IPOs are a strategic platform

As India’s deal environment becomes more sophisticated, activity across capital markets and diligence processes is also evolving. India is steadily moving towards becoming the third-largest economy, with a Gross Domestic Product (GDP) expected to reach $7.3 trillion by 2030, per a report by the Government of India’s Press Information Bureau. The capital market has seen a sharp rise.

By November 2025, 93 IPOs have already raised $19.3 billion, per a report by Angel One. With more listings lined up, the consolidated market cap in India is projected to reach $24 billion. Simply put, India’s IPO story is getting bigger, brighter and more confident.

This confidence is a result of the regulatory framework, which has evolved over the past several years and is now commensurate with other global mature markets.

The attractiveness of the Indian capital market is also evident from the growing “value arbitrage” that exists in comparison to other markets. Several high-growth companies that had previously set up structures conducive to overseas listing are now “flipping back” (despite exit taxes in some overseas jurisdictions) to pursue an Indian listing. Multinational companies are also considering India as a dual listing engine, given that the Indian market arbitrage vis-à-vis parent jurisdictions is driven by the country’s future growth potential.

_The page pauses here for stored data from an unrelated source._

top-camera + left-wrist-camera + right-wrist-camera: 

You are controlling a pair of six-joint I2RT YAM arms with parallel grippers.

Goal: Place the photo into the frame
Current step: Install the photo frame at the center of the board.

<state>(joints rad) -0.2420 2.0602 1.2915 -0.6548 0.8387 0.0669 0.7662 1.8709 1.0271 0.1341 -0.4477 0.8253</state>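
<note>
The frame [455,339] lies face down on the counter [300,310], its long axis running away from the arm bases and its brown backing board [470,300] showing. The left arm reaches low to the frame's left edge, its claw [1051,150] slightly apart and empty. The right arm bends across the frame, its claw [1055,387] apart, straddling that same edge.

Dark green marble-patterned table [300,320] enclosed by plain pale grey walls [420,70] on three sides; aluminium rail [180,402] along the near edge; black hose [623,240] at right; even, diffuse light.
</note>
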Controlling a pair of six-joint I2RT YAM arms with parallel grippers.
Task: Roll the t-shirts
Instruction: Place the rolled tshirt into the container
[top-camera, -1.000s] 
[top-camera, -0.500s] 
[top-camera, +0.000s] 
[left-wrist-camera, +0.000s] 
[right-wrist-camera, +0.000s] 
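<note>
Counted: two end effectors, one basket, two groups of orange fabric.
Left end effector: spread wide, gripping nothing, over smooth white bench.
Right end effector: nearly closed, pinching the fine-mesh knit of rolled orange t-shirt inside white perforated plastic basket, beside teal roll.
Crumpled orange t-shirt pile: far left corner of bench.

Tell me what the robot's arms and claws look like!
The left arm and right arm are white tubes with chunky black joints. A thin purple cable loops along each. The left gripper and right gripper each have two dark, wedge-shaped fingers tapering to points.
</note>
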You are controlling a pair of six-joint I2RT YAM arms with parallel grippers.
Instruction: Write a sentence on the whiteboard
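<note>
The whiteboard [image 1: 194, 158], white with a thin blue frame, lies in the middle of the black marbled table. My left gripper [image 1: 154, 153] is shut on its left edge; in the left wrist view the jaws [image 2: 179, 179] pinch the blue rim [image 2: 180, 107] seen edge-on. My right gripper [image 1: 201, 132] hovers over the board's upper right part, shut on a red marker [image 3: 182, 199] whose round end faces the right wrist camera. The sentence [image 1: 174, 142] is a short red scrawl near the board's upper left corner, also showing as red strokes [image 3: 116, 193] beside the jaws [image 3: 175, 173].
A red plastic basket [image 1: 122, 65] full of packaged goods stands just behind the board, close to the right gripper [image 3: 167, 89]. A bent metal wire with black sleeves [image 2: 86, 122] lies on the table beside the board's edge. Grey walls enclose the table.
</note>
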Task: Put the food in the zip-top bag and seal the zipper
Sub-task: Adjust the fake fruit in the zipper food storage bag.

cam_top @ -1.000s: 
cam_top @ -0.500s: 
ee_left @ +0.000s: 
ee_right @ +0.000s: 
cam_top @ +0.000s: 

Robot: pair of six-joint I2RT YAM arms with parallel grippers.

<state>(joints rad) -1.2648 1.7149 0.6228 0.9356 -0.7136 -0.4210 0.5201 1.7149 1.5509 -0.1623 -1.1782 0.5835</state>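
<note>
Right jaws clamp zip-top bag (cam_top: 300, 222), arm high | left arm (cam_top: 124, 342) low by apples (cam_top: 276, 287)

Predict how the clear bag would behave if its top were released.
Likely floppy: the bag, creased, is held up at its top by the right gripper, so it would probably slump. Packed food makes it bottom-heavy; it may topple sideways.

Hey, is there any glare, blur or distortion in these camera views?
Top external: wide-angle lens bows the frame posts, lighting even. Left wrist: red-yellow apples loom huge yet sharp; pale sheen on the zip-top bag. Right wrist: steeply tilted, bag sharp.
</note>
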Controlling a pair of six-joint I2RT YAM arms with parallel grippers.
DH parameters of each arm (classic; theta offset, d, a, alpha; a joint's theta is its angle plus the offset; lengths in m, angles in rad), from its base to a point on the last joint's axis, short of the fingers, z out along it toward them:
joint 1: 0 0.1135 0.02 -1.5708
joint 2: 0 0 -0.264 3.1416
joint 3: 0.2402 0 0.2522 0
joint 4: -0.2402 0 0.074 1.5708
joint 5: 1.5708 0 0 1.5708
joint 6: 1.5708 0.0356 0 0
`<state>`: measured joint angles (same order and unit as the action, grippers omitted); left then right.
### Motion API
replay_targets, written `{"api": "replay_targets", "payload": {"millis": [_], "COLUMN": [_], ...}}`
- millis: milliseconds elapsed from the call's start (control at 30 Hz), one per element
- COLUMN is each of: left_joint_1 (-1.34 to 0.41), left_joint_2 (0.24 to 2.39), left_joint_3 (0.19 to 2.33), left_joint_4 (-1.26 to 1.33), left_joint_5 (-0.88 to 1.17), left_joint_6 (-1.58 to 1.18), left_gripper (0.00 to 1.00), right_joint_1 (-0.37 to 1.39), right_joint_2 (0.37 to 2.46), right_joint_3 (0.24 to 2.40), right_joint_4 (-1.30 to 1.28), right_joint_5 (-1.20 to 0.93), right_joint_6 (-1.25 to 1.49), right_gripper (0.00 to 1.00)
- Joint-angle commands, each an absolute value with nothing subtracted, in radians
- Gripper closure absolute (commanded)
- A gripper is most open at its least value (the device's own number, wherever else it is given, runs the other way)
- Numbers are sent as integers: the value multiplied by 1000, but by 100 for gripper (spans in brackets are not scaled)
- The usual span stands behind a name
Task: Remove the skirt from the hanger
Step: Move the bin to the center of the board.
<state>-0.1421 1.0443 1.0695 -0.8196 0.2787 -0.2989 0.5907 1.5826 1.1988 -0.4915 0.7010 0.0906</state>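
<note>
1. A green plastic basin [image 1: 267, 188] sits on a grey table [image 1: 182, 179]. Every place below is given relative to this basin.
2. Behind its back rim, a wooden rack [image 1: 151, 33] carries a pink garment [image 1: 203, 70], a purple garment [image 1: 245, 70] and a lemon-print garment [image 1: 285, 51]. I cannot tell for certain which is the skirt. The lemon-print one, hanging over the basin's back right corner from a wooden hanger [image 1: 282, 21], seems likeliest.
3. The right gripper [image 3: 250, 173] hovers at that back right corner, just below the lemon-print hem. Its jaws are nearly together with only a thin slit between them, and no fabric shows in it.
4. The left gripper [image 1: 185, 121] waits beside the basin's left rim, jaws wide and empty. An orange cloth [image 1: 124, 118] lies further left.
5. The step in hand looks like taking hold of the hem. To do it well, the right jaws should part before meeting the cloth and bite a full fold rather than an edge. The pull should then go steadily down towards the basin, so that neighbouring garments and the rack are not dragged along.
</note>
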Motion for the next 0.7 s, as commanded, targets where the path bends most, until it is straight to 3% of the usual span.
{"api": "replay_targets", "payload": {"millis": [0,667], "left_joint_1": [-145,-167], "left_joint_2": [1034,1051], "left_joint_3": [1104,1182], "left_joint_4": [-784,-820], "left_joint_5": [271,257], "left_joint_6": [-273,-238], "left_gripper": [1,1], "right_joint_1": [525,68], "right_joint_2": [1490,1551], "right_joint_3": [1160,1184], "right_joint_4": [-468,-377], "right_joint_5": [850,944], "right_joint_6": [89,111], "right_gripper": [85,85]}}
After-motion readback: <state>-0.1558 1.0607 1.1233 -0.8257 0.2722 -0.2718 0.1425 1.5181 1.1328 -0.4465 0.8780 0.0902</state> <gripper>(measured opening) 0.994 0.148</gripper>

In the mid-market/private businesses segment, the conundrum of a “direct” listing versus the induction of an investor pre-listing persists. While there can be no single standard approach, key drivers for decision-making could include pre-IPO price discovery, value-added governance and other bolt-ons that the investor adds to the business as preparation for listing.

It is also crucial to recognise that an IPO is not an end in itself; it is a means to continually enhance value through operational, technological and organic/inorganic improvements, as well as changes to capital structure and other aspects, over time.

Mature, resilient M&A drives India’s next decade

India’s M&A environment today is defined by maturity, not exuberance. Dealmakers are no longer chasing growth for growth’s sake, but are prioritising resilience, technology adoption, operational integration and long-term value. The rise of private credit, the pivot in cross-border strategies and the growing sophistication in deal structuring all point to an ecosystem that is becoming more aligned with global best practices while retaining its unique agility and entrepreneurial energy.

The coming years are likely to witness renewed acceleration in deal activity as capital becomes more accessible and macro conditions stabilise. But the foundation laid during this period will shape the next decade of India’s M&A growth story, through more disciplined decision-making, sharper strategic intent and more innovative financing models.